きっかけは実に単純だった。五つか六つの頃だっただろうか。いつものようにオスカーと追いかけっこをしていたアタシは、彼とはぐれてしまった。一人になって、日が傾いていることに気付いた。
幼いアタシはそれが恐ろしかった。逢魔が時の、不安になるような橙色の斜陽も、長く伸びた自分の影も。泣きそうになりながら必死にオスカーを探した。そうして見つけたのは、日暮れの村はずれにポツンと佇む教会だった。
自らの長い影から逃げ込むように教会に入ったアタシを迎えたのが、女神様の石像だった。
――運命の出会いだと思った。それはどうしようもなく美しかった。ステンドグラスから差し込む西日に照らされたその顔は、こちらに微笑んでいるように見えた。アタシを守ってくれるように。安心させるように。
ただそれだけだったのだ。偶然、それで興味が湧いたから、神父さんに色々話を聞いた。この石像はどういうものなのか。女神様とはどういう存在なのか。人間はどうやって女神様への信仰を表現するのか。話を聞くうちにどんどん女神様について知りたくなって、信仰を捧げたくなって、気づけばアタシの芯には、女神様への信仰が常に存在していた。
「……大それた理由なんて何もないよ。信じたいから、アタシは祈りを捧げている」
「……そうか。そんな、カレンの純粋な心が今扱っている神聖魔法を形作っているんだろ?だったら、その在り方を歪めてまでカレンが強くなろうとする必要なんてない。……我欲にまみれた信仰なんてロクなものじゃない」
どこか遠くを見ているような目をして、メメちゃんが言った。
「……俺はカレンの純粋な信仰の籠った神聖魔法の光が好きだよ。カレンには今のままでいて欲しい。血に塗れた戦いなんかのために君の清い信仰をゆがめる必要なんてない。魔物との戦いなんて、経験を積めば嫌でも上手くなっていくもんなんだよ。そして経験を積む時間は、何があっても俺が作ってやる」
温かい光を湛える黒曜石のような瞳は、やっぱり小さな体には不釣り合いなほどに大人だった。
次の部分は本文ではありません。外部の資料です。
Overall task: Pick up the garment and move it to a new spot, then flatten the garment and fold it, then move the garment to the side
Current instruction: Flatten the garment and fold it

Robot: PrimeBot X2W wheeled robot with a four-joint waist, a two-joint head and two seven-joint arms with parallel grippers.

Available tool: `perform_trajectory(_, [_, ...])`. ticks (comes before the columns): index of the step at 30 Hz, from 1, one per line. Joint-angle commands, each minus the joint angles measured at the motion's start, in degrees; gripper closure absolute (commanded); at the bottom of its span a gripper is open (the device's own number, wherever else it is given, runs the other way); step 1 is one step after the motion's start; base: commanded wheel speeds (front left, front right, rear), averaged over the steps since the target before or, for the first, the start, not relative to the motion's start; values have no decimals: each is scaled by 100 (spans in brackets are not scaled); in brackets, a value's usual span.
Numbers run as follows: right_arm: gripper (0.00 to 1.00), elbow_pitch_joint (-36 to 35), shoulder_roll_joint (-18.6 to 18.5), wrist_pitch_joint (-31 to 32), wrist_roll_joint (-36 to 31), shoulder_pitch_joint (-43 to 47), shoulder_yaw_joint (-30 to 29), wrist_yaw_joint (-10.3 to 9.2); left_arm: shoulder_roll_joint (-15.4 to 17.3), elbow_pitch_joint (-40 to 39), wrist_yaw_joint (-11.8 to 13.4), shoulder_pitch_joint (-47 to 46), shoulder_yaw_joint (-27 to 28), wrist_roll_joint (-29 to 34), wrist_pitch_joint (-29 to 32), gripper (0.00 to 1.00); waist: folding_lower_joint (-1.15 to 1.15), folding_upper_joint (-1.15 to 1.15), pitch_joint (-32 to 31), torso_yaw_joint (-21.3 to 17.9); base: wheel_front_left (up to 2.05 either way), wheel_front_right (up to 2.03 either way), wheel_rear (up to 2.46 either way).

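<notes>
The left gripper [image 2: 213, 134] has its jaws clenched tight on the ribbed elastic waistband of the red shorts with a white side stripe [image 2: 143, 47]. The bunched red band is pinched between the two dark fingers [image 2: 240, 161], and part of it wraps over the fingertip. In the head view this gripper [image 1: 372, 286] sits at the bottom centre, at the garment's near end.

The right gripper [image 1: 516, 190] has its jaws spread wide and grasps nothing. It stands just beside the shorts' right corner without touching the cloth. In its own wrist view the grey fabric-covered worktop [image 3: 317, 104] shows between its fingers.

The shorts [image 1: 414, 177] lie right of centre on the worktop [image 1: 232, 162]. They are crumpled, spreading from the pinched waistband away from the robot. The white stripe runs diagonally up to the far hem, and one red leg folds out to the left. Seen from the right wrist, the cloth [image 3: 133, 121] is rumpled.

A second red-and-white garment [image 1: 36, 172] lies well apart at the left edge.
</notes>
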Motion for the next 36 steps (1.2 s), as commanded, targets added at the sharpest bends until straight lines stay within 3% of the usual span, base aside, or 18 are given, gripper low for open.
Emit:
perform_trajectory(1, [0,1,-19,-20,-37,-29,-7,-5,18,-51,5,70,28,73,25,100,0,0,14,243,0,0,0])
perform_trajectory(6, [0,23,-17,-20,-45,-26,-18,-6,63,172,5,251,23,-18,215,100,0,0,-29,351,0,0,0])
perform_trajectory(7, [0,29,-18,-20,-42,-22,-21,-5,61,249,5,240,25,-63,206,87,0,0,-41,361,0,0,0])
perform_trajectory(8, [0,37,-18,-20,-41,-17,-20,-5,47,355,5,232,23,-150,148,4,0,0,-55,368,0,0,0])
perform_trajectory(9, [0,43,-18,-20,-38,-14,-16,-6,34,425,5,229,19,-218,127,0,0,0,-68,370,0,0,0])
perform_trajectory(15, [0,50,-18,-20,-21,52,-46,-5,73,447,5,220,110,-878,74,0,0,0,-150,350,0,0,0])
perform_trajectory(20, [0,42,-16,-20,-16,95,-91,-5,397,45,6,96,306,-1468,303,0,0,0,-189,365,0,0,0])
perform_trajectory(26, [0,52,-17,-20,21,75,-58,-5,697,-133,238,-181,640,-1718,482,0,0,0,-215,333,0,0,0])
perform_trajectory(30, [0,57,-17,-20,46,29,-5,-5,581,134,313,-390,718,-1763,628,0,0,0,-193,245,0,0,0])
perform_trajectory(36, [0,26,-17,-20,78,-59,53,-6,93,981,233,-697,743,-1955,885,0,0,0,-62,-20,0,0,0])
彼女の言葉を反芻する。私の、自分の信仰の形を歪めない。自分の芯を曲げない。
――言われてみればそうだ。私にとって信仰とは、求めるものではなく、ただ当たり前に存在しているものだったはずだ。神聖魔法と治癒魔法はあくまでその結果だ。自分を捻じ曲げて追い求めるものじゃない。
自然と彼女の言葉が胸にスッと入ってくる。ずっと一緒にいた無二の友人に言われたように、不思議なほどアタシの内面を的確に捉えた言葉だった。焦燥が、不安が自分の中でゆっくりと縮んでいく。アタシは自然な笑顔で礼を言うことができた。